The problem of the special effects is one that can be dismissed by the fact that Star Trek was created in the mid-1960s, until you realize that Planet of the Apes was created around the same time.  Some of the effects are actually pretty cool and I have to admit that I love the backgrounds that fill the show.  What I hate, however, are the aliens.  They're really kind of lame, and often really cheesy.  The worst, in my opinion, is the neural parasites in the season finale, which were literally created by covering novelty vomit in a plastic bladder.  Seriously: the special effects involved dollar store fake vomit.

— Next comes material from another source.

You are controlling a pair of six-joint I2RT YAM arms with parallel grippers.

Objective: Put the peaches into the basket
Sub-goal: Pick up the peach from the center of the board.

The worst thing, though, is the acting.  While there are some good, possibly even great actors, here - I really have to say that I love Leonard Nimoy's Spock - most of them are a bit more on the mediocre side of things, and William Shatner... William Shatner is not a good actor.  He's entertaining, yes, but he's not exactly good.  The fact that he's the lead here just makes things worse, as does his manner of enunciating every word and thus making them into their own individual sentence. While I suspect that this is done so as to add emphasis and create dramatic tension, what it actually does is makes him sound as though he's constantly struggling to remember his lines.